TASK OBJECTIVE: In your answer, transcribe all of the data exactly.

Entries taken from a collection:
****************************************
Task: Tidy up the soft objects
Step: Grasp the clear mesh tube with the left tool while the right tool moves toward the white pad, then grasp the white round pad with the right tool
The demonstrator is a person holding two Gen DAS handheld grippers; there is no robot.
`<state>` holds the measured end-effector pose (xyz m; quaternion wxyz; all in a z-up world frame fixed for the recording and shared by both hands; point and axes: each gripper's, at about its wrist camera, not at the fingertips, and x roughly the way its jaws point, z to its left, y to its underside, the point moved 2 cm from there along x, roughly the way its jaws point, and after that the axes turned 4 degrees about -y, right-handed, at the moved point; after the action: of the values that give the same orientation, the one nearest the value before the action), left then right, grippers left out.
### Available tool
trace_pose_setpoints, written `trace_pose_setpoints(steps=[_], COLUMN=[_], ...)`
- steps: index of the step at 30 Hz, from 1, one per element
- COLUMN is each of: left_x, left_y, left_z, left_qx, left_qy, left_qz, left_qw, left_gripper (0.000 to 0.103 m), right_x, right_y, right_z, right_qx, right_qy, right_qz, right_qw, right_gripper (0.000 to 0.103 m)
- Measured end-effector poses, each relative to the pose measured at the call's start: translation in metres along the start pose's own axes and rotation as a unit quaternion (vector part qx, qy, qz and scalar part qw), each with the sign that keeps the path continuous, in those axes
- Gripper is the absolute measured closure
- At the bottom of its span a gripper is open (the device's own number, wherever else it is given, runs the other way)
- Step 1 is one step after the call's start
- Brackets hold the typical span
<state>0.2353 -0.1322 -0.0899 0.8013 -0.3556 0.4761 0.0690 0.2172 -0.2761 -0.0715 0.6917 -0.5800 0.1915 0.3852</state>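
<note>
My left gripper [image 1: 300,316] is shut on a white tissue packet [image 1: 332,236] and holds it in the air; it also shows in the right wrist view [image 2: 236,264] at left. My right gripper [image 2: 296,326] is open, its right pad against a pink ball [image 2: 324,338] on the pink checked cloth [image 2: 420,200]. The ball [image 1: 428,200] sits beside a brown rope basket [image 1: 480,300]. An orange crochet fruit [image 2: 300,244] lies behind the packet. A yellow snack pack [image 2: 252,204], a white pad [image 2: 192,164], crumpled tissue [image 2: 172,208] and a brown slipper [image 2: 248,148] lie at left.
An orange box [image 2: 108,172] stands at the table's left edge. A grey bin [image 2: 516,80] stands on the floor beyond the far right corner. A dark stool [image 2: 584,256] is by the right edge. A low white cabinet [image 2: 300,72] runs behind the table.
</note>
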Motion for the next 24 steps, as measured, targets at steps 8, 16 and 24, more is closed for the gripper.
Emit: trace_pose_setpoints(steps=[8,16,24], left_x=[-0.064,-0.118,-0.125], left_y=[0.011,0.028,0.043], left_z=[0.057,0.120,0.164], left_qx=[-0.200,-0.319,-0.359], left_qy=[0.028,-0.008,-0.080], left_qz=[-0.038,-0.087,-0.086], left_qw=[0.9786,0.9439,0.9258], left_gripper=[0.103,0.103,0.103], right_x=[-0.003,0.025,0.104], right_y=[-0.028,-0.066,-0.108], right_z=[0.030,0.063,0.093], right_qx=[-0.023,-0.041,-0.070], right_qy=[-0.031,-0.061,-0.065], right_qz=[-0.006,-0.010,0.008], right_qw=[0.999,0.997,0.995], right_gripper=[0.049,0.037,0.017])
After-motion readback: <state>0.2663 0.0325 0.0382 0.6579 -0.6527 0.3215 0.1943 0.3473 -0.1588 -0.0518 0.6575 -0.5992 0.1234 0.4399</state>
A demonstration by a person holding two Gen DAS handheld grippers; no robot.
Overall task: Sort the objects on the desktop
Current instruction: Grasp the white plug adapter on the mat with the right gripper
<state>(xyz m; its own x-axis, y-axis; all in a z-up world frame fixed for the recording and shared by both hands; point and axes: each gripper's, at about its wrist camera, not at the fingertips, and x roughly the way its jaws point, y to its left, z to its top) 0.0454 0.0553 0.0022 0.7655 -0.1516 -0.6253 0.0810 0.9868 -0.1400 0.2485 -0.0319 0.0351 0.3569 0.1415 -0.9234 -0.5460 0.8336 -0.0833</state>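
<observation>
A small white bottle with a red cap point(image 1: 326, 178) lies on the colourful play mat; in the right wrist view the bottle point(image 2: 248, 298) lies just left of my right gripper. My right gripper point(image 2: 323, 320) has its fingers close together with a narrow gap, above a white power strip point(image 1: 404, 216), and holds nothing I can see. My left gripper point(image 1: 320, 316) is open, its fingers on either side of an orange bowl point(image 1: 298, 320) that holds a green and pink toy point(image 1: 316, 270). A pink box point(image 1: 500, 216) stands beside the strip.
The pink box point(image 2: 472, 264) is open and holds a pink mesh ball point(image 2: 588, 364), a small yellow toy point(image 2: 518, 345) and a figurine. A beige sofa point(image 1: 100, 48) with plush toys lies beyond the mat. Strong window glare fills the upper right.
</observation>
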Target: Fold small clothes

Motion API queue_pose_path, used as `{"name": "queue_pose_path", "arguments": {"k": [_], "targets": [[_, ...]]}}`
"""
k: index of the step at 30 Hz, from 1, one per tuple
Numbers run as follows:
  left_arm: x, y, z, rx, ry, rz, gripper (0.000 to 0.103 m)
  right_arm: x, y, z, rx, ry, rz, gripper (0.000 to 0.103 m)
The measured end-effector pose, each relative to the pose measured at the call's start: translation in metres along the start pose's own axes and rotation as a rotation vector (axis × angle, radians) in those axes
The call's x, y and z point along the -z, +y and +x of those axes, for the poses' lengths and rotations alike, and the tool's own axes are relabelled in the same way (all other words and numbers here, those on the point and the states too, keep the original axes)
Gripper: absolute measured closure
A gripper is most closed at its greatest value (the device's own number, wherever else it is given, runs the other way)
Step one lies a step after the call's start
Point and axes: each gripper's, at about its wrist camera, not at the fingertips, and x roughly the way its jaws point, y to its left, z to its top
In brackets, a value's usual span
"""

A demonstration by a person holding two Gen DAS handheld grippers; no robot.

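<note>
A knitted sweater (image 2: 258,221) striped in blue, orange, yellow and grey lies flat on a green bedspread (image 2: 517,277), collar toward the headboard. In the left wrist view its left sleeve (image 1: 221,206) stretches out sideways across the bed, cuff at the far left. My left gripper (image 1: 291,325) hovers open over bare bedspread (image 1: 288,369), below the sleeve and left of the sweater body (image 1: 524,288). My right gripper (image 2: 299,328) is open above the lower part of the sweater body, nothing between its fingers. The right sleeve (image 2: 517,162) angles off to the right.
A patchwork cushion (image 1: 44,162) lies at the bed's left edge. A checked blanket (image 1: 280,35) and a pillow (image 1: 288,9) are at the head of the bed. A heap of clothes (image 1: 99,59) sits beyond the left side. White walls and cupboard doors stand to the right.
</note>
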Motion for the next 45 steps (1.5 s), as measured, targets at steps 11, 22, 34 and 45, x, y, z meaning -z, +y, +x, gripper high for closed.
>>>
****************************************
TASK SOLUTION:
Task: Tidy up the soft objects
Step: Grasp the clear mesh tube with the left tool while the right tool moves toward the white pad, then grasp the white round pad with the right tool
The demonstrator is a person holding two Gen DAS handheld grippers; there is no robot.
`<state>` holds the measured end-effector pose (xyz m; quaternion wxyz; all in a z-up world frame fixed for the recording and shared by both hands; point and axes: each gripper's, at about its wrist camera, not at the fingertips, and x roughly the way its jaws point, z to its left, y to its underside, the point moved 2 cm from there along x, roughly the way its jaws point, and after that the axes turned 4 degrees about -y, right-handed, at the moved point; after the action: of the values that give the same orientation, the one nearest the value before the action), left then right, grippers left out.
### Available tool
trace_pose_setpoints, written `trace_pose_setpoints(steps=[_], COLUMN=[_], ...)`
- steps: index of the step at 30 Hz, from 1, one per element
- COLUMN is each of: left_x, left_y, left_z, left_qx, left_qy, left_qz, left_qw, left_gripper (0.000 to 0.103 m), right_x, right_y, right_z, right_qx, right_qy, right_qz, right_qw, right_gripper (0.000 to 0.103 m)
- Measured end-effector poses, each relative to the pose measured at the call's start: translation in metres along the start pose's own axes and rotation as a unit quaternion (vector part qx, qy, qz and scalar part qw), each with the sign that keeps the path continuous, in those axes
- Gripper is the absolute measured closure
- At the bottom of its span a gripper is open (the device's own number, wherever else it is given, runs the other way)
- Step 1 is one step after the call's start
- Brackets hold the typical span
<state>0.2353 -0.1322 -0.0899 0.8013 -0.3556 0.4761 0.0690 0.2172 -0.2761 -0.0715 0.6917 -0.5800 0.1915 0.3852</state>
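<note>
My left gripper [image 1: 300,316] is shut on a white tissue packet [image 1: 332,236] and holds it in the air; it also shows in the right wrist view [image 2: 236,264] at left. My right gripper [image 2: 296,326] is open, its right pad against a pink ball [image 2: 324,338] on the pink checked cloth [image 2: 420,200]. The ball [image 1: 428,200] sits beside a brown rope basket [image 1: 480,300]. An orange crochet fruit [image 2: 300,244] lies behind the packet. A yellow snack pack [image 2: 252,204], a white pad [image 2: 192,164], crumpled tissue [image 2: 172,208] and a brown slipper [image 2: 248,148] lie at left.
An orange box [image 2: 108,172] stands at the table's left edge. A grey bin [image 2: 516,80] stands on the floor beyond the far right corner. A dark stool [image 2: 584,256] is by the right edge. A low white cabinet [image 2: 300,72] runs behind the table.
</note>
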Motion for the next 24 steps, as measured, targets at steps 8, 16 and 24, more is closed for the gripper.
Emit: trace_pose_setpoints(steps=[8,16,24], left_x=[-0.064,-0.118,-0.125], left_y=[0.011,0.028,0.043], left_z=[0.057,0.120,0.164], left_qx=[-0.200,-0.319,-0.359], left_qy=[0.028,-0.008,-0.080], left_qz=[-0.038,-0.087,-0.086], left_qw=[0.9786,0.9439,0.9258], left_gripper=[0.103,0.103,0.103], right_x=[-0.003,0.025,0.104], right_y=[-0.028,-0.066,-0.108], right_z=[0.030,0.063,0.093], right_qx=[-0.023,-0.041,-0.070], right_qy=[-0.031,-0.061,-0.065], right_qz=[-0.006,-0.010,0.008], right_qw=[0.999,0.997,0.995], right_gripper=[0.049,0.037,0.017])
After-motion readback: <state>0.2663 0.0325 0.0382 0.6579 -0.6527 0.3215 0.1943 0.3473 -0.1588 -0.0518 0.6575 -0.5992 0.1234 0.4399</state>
A demonstration by a person holding two Gen DAS handheld grippers; no robot.
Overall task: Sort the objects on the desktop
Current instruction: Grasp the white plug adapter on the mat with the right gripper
<state>(xyz m; its own x-axis, y-axis; all in a z-up world frame fixed for the recording and shared by both hands; point and axes: each gripper's, at about its wrist camera, not at the fingertips, and x roughly the way its jaws point, y to its left, z to its top) 0.0454 0.0553 0.0022 0.7655 -0.1516 -0.6253 0.0810 0.9868 -0.1400 0.2485 -0.0319 0.0351 0.3569 0.1415 -0.9234 -0.5460 0.8336 -0.0833</state>
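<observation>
A small white bottle with a red cap point(image 1: 326, 178) lies on the colourful play mat; in the right wrist view the bottle point(image 2: 248, 298) lies just left of my right gripper. My right gripper point(image 2: 323, 320) has its fingers close together with a narrow gap, above a white power strip point(image 1: 404, 216), and holds nothing I can see. My left gripper point(image 1: 320, 316) is open, its fingers on either side of an orange bowl point(image 1: 298, 320) that holds a green and pink toy point(image 1: 316, 270). A pink box point(image 1: 500, 216) stands beside the strip.
The pink box point(image 2: 472, 264) is open and holds a pink mesh ball point(image 2: 588, 364), a small yellow toy point(image 2: 518, 345) and a figurine. A beige sofa point(image 1: 100, 48) with plush toys lies beyond the mat. Strong window glare fills the upper right.
</observation>
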Target: Fold small clothes

Motion API queue_pose_path, used as `{"name": "queue_pose_path", "arguments": {"k": [_], "targets": [[_, ...]]}}`
"""
k: index of the step at 30 Hz, from 1, one per tuple
Numbers run as follows:
  left_arm: x, y, z, rx, ry, rz, gripper (0.000 to 0.103 m)
  right_arm: x, y, z, rx, ry, rz, gripper (0.000 to 0.103 m)
The measured end-effector pose, each relative to the pose measured at the call's start: translation in metres along the start pose's own axes and rotation as a rotation vector (axis × angle, radians) in those axes
The call's x, y and z point along the -z, +y and +x of those axes, for the poses' lengths and rotations alike, and the tool's own axes are relabelled in the same way (all other words and numbers here, those on the point and the states too, keep the original axes)
Gripper: absolute measured closure
A gripper is most closed at its greatest value (the device's own number, wherever else it is given, runs the other way)
Step one lies a step after the call's start
Point and axes: each gripper's, at about its wrist camera, not at the fingertips, and x roughly the way its jaws point, y to its left, z to its top
In brackets, a value's usual span
"""

A demonstration by a person holding two Gen DAS handheld grippers; no robot.

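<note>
A knitted sweater (image 2: 258,221) striped in blue, orange, yellow and grey lies flat on a green bedspread (image 2: 517,277), collar toward the headboard. In the left wrist view its left sleeve (image 1: 221,206) stretches out sideways across the bed, cuff at the far left. My left gripper (image 1: 291,325) hovers open over bare bedspread (image 1: 288,369), below the sleeve and left of the sweater body (image 1: 524,288). My right gripper (image 2: 299,328) is open above the lower part of the sweater body, nothing between its fingers. The right sleeve (image 2: 517,162) angles off to the right.
A patchwork cushion (image 1: 44,162) lies at the bed's left edge. A checked blanket (image 1: 280,35) and a pillow (image 1: 288,9) are at the head of the bed. A heap of clothes (image 1: 99,59) sits beyond the left side. White walls and cupboard doors stand to the right.
</note>
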Motion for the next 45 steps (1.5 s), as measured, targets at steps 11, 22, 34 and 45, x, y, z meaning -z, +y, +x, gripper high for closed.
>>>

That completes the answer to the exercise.